— Ça ne vous dérange pas si je lave derrière le comptoir ? Tout doit être nickel pour dans deux heures, sinon… Vos chefs sont loin d’être des enfants de chœur. Vous ne devez pas rigoler tous les jours, au milieu de tous ces hommes…
Lucie répondit d’un mouvement de tête, preuve qu’elle n’écoutait pas. Les brefs éclats de lucidité qui traînaient encore dans son crâne fusionnaient sur la dizaine de centimètres carrés où elle avait noté sa dernière remarque, soulignée d’une triple rangée de stylos-billes : « Les taggueurs sont réfléchis… Ils ont réparé l’erreur susceptible de nous mettre sur la voie. »
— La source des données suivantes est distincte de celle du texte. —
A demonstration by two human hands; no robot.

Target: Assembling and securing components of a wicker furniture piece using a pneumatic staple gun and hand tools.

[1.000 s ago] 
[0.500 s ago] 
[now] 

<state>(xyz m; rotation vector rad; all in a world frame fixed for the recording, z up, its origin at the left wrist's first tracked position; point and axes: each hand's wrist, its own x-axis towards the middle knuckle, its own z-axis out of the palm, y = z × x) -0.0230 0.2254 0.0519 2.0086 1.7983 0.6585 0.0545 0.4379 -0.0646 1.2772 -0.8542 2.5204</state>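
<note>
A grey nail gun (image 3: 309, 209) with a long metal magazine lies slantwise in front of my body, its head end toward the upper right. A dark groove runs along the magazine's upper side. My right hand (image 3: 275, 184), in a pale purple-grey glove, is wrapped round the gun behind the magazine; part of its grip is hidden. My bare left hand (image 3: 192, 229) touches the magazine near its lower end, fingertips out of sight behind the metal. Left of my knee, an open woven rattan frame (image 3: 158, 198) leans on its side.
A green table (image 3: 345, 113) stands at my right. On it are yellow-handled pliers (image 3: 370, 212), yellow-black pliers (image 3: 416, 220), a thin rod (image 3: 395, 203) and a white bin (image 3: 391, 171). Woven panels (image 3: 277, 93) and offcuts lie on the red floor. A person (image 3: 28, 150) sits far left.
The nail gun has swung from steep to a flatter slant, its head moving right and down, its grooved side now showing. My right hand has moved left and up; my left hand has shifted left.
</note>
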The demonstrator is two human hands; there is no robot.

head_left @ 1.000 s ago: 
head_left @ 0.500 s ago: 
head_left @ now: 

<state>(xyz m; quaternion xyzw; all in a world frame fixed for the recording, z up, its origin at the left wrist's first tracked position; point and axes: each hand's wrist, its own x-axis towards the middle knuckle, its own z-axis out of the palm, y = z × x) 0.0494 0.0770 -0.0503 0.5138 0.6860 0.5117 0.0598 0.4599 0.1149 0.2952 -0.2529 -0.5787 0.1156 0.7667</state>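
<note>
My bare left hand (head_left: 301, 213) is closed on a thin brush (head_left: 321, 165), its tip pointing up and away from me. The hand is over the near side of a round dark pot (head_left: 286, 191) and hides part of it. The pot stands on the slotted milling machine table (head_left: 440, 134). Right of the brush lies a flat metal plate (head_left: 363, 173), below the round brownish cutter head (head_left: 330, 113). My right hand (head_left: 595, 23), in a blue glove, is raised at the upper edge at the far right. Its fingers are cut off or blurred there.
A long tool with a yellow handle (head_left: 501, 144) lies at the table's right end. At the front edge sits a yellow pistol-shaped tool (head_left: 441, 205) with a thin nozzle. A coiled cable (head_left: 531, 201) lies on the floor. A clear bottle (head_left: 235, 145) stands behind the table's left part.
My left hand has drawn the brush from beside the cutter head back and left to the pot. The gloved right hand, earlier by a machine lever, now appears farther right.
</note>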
Ils étaient deux à tagguer, se souvint-elle. Le zèle avait aveuglé Laurel mais son complice Hardy avait probablement gommé la faute avec des fonds de bombes. Pourquoi avoir effacé le message ?
Son mouvement s’interrompit net. Une aigreur venait de lui triturer l’estomac.
Pas à cause du café ou du chocolat… Non, autre chose…
Cette justesse d’esprit d’effacer un tag compromettant, au cœur de la nuit, dans ce déferlement de haine.
Cette justesse d’esprit de ramasser des morceaux de phare compromettants, au cœur de la nuit, en plein désarroi.
Deux impulsions identiques, la même nuit, à quelques kilomètres d’écart.
Une coïncidence troublante.
— Des hypothèses, tout ça ! maugréa-t-elle.
— Vous m’avez parlé ? demanda la femme de ménage.
— Euh… Non… Je pensais à voix haute…
— Ça m’arrive souvent moi aussi. La solitude rend marteau parfois…
Lucie était déjà replongée dans ses déductions. Norman… Le lieutenant Norman avait soulevé la possibilité que les chauffards soient plusieurs, pour lever le corps, parce que l’assassin n’était pas intervenu.
Encore un point commun.
Lucie s’humidifia les lèvres. Un détail clochait. Pourquoi les taggueurs se seraient-ils rendus dans le champ d’éoliennes, phares éteints ?
Une fois Cunar renversé, ils avaient découvert le magot. Du pain béni pour deux chômeurs. Cet argent pouvait-il mieux tomber ?
Lucie se tortillait sur son siège, indifférente aux allers et retours de serpillière sous ses pieds et aux tonnes de parfum discount dont s’était aspergée la femme de ménage. La scène défila une énième fois devant ses yeux. Le chauffard qui cherche à éviter Cunar. Le choc. La disparition du corps et du magot. Tout se tenait.
Lucie quitta son poste et s’élança à l’assaut des marches, direction le premier étage. Norman avait demandé à ce qu’on lui faxe la liste des personnes licenciées de l’aciérie Vignys, « pour la forme ! » avait-il plaisanté. Combien de noms ? Une centaine, se rappelait-elle.
Lucie n’eut pas assez de toutes ses dents pour rager. Porte de bureau close. Hors de question de déranger la cavalerie en pleine nuit, car si elle se trompait…
Mais elle ne se trompait pas.
Les taggueurs avaient été trop rigoureux, trop prudents. S’ils n’avaient pas biffé cette inscription ou ramassé les morceaux de phare, jamais le lien n’aurait été établi.
Sans s’en rendre compte, ils avaient signé leurs actes.
La perfection était leur signature…
19.
À plusieurs reprises, des crampes violentes avaient contraint Eléonore à se coucher sur le sol. Depuis combien de temps se cachait-elle derrière cette porte, les seringues pressées au creux de la main ? Quatre, cinq heures ?
Nuit ? Jour ? Peu importait. Seul comptait un nombre. Trente-cinq. Trente-cinq heures à vivre. Maximum.
Durant cette période d’agonie mentale, des kaléidoscopes sanglants avaient circulé dans sa tête, des fins violentes de films, des bribes d’informations où l’on parlait d’enlèvement, de pédophilie, de mort. Dernièrement, ses parents l’avaient encouragée à regarder le journal de vingt heures, à suivre de près le procès du Monstre de Charleroi, pour qu’elle puisse se rendre compte du danger encouru de parler à des inconnus. Aujourd’hui, ce déferlement d’horreur la frappait de plein fouet. Si elle survivait, le grand enseignement qu’elle tirerait de cette expérience serait que « ça n’arrive pas qu’aux autres ».